# [SOLVED] Trouble with HP Smart array P400 RAID controller

## bkeefer

Greetings all.

I have recently gotten Gentoo running on a HP DL320s server, but I'm running into a frustrating issue with the HP P400 SmartArray hardwre RAID controller.

It seems that for some unexplained reason, at least once a day (most of the time more than that), the computer will stop responding. no ssh access, no vnc access, and the remote console (ILO port) won't even work. but you could still ping the box. after a hard reset, when the RAID controller is initializing, I see a message saying that the controller encountered an error before the reboot, and gives me a lock code of 0x81.

Has anyone else seen this kind of behavior before?
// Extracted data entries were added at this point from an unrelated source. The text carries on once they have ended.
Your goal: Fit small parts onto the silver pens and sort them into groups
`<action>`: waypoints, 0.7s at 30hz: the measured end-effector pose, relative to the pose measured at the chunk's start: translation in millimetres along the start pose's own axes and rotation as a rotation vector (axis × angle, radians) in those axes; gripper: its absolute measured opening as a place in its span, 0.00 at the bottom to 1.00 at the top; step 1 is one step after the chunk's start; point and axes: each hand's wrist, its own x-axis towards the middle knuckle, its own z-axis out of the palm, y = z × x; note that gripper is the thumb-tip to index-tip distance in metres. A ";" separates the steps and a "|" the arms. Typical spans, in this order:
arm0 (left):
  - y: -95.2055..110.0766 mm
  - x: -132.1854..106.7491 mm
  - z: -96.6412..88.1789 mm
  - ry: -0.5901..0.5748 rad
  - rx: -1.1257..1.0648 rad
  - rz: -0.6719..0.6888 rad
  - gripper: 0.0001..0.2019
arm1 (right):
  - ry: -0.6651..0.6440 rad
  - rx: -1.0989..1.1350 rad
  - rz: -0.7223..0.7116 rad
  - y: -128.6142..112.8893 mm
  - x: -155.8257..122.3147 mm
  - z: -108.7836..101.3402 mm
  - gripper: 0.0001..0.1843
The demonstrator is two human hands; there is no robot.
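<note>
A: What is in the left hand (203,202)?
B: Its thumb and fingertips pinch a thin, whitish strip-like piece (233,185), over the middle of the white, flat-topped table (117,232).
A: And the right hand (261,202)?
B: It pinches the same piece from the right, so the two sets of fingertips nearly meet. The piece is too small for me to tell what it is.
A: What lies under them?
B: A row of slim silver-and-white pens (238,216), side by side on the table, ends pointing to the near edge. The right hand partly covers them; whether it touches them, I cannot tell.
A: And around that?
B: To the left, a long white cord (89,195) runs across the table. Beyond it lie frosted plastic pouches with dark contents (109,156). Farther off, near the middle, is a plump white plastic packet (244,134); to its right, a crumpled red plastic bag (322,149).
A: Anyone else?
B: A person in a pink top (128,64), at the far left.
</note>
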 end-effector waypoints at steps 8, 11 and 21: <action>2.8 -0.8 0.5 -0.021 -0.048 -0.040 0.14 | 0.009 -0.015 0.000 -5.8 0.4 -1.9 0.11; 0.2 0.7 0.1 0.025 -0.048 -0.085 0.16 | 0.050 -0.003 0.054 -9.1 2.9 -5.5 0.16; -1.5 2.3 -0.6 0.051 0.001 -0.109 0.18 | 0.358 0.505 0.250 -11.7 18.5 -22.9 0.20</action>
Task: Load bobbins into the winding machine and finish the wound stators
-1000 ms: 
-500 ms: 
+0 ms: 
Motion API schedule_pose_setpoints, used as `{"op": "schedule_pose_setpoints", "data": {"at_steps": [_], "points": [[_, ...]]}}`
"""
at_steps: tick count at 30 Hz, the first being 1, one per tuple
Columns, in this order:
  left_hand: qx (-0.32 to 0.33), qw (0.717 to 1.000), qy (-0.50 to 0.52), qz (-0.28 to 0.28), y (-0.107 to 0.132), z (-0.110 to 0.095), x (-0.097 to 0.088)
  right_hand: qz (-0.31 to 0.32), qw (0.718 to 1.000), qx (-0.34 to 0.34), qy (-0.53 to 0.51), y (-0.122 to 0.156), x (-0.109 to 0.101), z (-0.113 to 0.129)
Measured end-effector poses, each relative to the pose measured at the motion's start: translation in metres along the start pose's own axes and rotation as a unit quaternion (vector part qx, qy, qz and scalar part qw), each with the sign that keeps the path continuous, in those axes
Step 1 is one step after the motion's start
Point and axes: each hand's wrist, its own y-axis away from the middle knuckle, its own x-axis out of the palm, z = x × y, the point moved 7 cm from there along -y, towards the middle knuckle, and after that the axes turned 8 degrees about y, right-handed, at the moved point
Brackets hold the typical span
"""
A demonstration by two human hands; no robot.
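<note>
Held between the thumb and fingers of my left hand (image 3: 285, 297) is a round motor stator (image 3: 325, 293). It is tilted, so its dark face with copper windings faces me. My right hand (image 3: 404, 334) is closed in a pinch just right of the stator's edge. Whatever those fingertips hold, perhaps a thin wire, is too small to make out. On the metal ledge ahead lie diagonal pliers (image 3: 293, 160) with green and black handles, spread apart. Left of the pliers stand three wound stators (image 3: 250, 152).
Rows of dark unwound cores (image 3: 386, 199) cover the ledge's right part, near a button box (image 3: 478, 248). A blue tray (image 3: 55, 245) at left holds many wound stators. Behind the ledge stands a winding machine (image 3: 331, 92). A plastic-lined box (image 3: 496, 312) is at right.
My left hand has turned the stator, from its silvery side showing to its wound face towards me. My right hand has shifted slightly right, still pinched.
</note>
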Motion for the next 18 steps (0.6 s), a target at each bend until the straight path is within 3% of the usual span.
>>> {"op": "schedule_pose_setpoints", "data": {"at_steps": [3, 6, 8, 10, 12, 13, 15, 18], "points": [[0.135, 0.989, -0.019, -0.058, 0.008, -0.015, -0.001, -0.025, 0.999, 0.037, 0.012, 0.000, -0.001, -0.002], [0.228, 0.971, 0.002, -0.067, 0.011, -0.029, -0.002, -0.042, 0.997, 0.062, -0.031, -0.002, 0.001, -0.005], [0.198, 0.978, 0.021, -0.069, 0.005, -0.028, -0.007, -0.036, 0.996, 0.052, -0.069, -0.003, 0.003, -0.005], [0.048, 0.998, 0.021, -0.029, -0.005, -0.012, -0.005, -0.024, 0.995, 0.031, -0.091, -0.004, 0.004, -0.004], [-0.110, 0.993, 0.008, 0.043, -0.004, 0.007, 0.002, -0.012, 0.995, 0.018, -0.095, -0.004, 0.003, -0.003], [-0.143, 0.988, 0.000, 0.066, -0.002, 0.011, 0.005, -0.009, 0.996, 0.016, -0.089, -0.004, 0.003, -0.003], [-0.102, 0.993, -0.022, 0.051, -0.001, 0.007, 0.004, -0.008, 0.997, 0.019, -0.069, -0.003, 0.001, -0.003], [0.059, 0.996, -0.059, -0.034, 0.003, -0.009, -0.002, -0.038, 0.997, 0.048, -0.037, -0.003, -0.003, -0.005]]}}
Should I disable the support for the Compaq device drivers in my kernel (which is 2.6.37-r4 currently)?

Please let me know what other information you would like to see.

Thanks in advance for all the help.

----------

## bkeefer

Ok, so I figured it out.

Apparently a lock code of 0x81 from the RAID controller indicates that the firmware needs to be updated. 

I applied the latest firmware update (7.22 at the time of this writing) and the server has not locked up in the past 4 days. 

Just wanted to pass this information on, in case anyone else out there is experiencing this behavior with HP Smart Array P400 RAID controllers. 

Thanks.

----------